## TASK REQUIREMENTS
Repeat the data in full and exactly. Leave the pictures out.

####

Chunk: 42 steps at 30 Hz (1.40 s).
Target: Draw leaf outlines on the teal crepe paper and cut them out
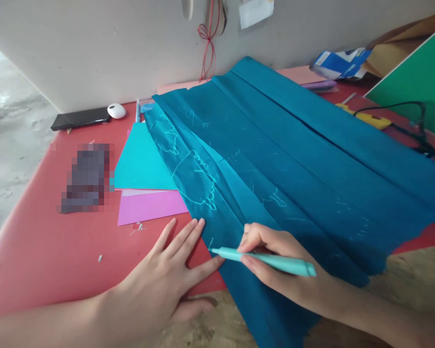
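A large teal-blue cloth [261, 145] lies in folds over the red table, its near part hanging past the front edge. Pale outlines are drawn along its left strip, with fainter marks elsewhere. Between the thumb and fingers of my right hand [275, 256] is a light turquoise marker pen [282, 263]. Its tip meets the cloth near the left edge, beside a short fresh-looking line. My left hand [174, 261] lies flat with fingers spread on the table, the fingertips at the cloth's edge and the index finger just below the pen tip.
Turquoise [141, 159] and purple sheets [152, 208] stick out from under the cloth. A black phone [81, 118] and a white mouse-shaped object [116, 111] lie by the wall. A blurred dark object [87, 176] sits at left. Black cables [416, 125] and a yellow tool [369, 118] are at right.
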Motion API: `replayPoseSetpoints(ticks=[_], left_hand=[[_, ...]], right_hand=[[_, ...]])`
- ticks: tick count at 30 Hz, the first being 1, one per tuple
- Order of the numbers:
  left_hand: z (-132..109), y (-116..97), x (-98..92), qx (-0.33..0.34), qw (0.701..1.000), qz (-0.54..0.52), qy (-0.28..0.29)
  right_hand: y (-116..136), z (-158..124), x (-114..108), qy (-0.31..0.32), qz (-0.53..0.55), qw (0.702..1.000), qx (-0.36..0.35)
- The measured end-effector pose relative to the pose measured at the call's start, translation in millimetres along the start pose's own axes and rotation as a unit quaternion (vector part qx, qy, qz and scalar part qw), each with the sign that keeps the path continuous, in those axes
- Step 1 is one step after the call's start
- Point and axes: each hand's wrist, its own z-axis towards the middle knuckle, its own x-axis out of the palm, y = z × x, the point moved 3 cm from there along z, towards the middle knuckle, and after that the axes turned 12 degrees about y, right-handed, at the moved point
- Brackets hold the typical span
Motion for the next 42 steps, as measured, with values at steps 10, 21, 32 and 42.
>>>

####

## ANSWER SECTION
Chunk: 42 steps at 30 Hz (1.40 s).
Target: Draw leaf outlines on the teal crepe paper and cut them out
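A large teal-blue cloth [261, 145] lies in folds over the red table, its near part hanging past the front edge. Pale outlines are drawn along its left strip, with fainter marks elsewhere. Between the thumb and fingers of my right hand [275, 256] is a light turquoise marker pen [282, 263]. Its tip meets the cloth near the left edge, beside a short fresh-looking line. My left hand [174, 261] lies flat with fingers spread on the table, the fingertips at the cloth's edge and the index finger just below the pen tip.
Turquoise [141, 159] and purple sheets [152, 208] stick out from under the cloth. A black phone [81, 118] and a white mouse-shaped object [116, 111] lie by the wall. A blurred dark object [87, 176] sits at left. Black cables [416, 125] and a yellow tool [369, 118] are at right.
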Motion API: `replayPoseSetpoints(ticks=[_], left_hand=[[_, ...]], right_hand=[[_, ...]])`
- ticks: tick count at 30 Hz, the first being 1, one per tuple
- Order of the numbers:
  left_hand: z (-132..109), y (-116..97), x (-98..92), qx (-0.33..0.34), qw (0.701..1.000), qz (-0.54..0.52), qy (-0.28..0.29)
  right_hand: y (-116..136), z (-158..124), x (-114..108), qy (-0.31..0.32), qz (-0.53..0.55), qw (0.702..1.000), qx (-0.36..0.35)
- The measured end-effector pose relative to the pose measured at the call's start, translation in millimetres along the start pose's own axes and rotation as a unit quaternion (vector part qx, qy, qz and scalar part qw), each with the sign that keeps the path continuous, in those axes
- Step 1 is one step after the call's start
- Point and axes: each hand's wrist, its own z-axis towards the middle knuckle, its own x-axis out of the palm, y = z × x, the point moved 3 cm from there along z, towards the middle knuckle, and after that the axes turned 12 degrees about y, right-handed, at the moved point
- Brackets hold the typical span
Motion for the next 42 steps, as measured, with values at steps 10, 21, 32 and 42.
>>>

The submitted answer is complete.